Stress Affects Students’ Health

11aBy Loren Honea

Students’ stress levels are on the rise as the semester comes to an end.

There are three types of stress: acute, episodic acute and chronic stress, according to the American Psychological Association, one of the world’s largest organizations of psychologists who lead the field.

“Acute stress is the most common form of stress,” according to APA’s website. “It comes from demands and pressures of the recent past and anticipated demands and pressures of the near future.” For example, acute stress symptoms are prompted by a laundry list of what is going wrong in our lives: the auto accident, a bad grade on a test or a deadline that’s passed. This type of stress is fleeting and doesn’t last long.

Episodic acute stress describes people who are frequently stressed and worried. “It is common for people with acute stress reactions to be over aroused, short-tempered, irritable, anxious and tense,” according to APA. “Often, they describe themselves as having a lot of nervous energy. Always in a hurry, they tend to be abrupt and sometimes their irritability comes across as hostility.” This type of stress recurs in episodes.

“Chronic stress comes when a person never sees a way out of a miserable situation,” according to APA. “It’s the stress of unrelenting demands and pressures for seemingly interminable periods of time. With no hope, the individual gives up searching for solutions.” This stress is dangerous and can seriously affect people’s health.

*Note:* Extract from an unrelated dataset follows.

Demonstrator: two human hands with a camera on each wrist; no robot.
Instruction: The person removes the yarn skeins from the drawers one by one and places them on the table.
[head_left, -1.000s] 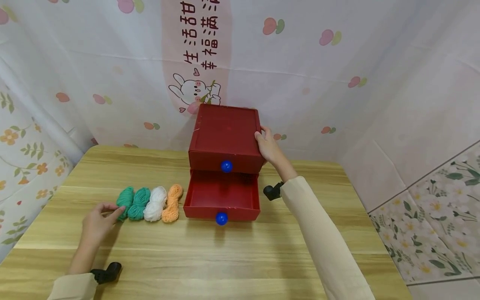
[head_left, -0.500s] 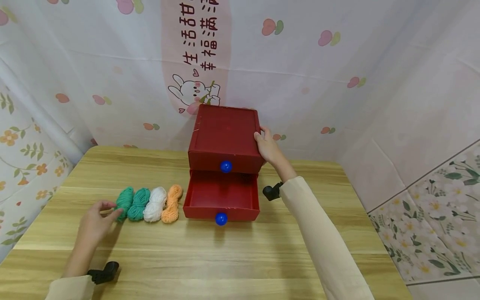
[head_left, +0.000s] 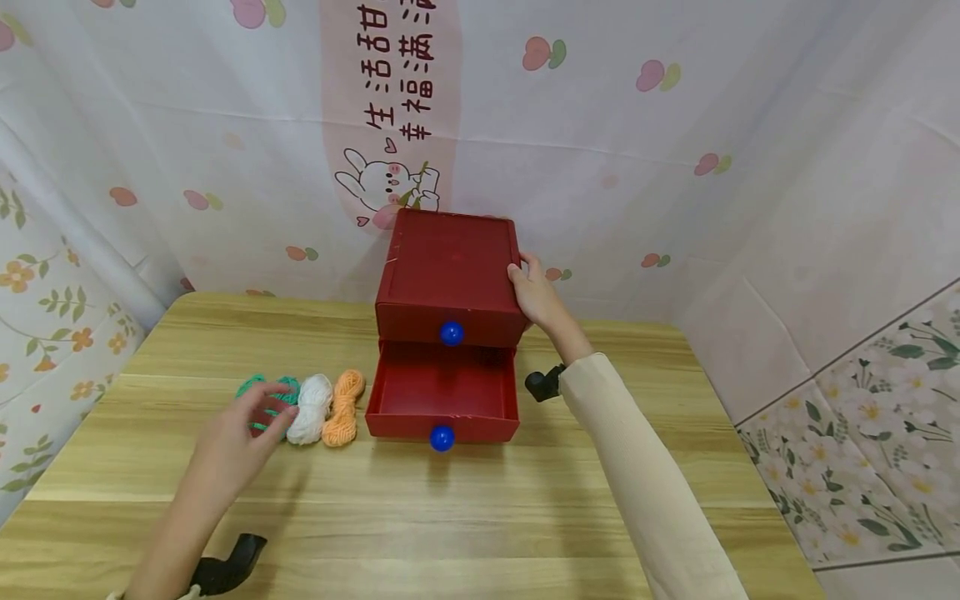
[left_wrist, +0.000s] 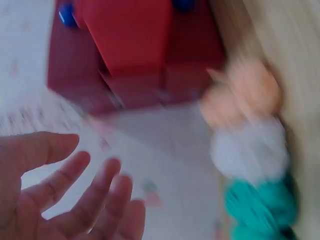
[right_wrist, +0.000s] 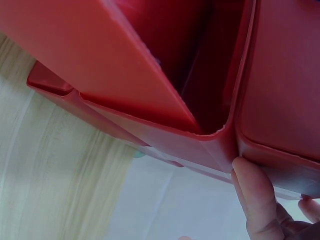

According to the Anxiety and Depression Association of America, a non-profit organization working to prevent and cure mood disorders, “Anxiety disorders are one of the most common mental health problems on college campuses. Forty million U.S. adults suffer from anxiety disorders and 75 percent of them experience their first episodes of anxiety by age 22.”

“We have many students coming in for stress related issues: ulcers, reflux, weight loss and insomnia,” said Dana Murakami, a radiologist. “This is the same as adults. We internalize a lot of stuff and it comes out in our bodies.”

“We tend to worry too much about trying to fit everything in whether that means giving up sleep and relaxation to do more work,” said Cody McKeon, CSN student. “We need to worry about our own body and stress levels before placing others ahead of ourselves.”

Taylor Barylsky, a CSN student, experiences stress daily. She said procrastination is the biggest issue for her. “I fall behind and have to play catch up the day before the tests by cramming.”

There are some tips to help cope and manage stress. According to Learn Psychology’s website, which has articles from experts, students should get plenty of sleep, think positive, engage in relaxation techniques, talk to someone and have a stress outlet.

“To reduce my stress I normally meditate or do yoga preferably outside in nature because nature is known to reduce stress,” said Savanna Mercer, CSN student.